* [What the exercise asks] Retrieve all lines below that have the string "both".

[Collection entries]

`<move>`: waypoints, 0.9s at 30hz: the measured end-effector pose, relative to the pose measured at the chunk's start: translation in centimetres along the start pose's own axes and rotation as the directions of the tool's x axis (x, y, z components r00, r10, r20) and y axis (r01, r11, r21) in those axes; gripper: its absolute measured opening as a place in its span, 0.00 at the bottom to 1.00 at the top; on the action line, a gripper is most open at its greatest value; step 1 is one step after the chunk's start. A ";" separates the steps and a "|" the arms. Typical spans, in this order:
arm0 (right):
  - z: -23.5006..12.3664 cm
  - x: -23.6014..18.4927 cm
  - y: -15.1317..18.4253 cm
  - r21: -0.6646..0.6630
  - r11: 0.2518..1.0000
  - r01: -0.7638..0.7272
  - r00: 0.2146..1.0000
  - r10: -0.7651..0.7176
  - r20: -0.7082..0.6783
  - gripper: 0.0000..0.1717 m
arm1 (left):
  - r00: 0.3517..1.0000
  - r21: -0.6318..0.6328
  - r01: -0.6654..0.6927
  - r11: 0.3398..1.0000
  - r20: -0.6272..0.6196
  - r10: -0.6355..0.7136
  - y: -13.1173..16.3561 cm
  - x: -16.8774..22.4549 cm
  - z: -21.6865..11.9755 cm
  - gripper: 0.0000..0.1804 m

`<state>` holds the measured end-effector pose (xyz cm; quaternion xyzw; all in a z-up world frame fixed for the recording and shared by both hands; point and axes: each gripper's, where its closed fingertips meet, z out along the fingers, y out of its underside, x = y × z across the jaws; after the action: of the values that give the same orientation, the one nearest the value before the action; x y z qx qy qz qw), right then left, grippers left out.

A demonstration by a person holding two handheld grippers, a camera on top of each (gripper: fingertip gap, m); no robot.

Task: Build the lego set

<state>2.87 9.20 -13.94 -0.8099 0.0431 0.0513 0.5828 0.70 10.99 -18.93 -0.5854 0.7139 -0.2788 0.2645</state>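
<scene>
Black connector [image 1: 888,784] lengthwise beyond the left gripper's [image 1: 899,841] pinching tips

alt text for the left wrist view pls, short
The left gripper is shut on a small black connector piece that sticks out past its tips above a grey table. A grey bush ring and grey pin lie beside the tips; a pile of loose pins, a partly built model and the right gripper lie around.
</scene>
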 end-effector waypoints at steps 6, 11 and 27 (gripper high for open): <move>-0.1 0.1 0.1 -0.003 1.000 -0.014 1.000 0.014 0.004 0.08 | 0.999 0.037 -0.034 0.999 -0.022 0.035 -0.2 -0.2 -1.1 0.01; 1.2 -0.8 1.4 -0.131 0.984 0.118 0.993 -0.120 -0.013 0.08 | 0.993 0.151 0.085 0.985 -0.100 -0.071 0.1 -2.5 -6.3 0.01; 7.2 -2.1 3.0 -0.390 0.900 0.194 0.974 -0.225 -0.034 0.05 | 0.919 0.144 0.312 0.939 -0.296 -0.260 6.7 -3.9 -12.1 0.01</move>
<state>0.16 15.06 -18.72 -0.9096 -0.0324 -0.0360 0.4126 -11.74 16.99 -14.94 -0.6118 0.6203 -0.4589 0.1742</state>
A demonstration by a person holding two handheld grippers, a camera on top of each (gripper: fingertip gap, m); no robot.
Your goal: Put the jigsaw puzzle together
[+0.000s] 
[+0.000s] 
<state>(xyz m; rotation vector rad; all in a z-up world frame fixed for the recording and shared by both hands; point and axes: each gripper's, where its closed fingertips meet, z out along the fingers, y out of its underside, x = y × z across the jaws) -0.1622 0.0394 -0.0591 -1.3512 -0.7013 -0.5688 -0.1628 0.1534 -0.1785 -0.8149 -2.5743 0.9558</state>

* [Task output]
`<state>` holds the measured end-effector pose (xyz cm; quaternion xyzw; all in a z-up world frame fixed for the recording and shared by both hands; point and axes: each gripper's, where its closed fingertips meet, z out along the fingers, y out of its underside, x = y × z across the jaws; after the action: of the values that give the same orientation, the one nearest the value before the action; x y z qx qy qz qw), right then left, grippers left out.
<state>(xyz m; rotation vector rad; all in a z-up world frame fixed for the recording and shared by both hands; point and axes: each gripper's, where its closed fingertips meet, z out along the fingers, y out of its underside, x = y × z across the jaws) -0.1622 0.0394 -0.0591 -1.3512 -0.7013 -0.5688 -0.1628 0.1534 -0.1785 -0.8149 -2.5743 0.9558</state>

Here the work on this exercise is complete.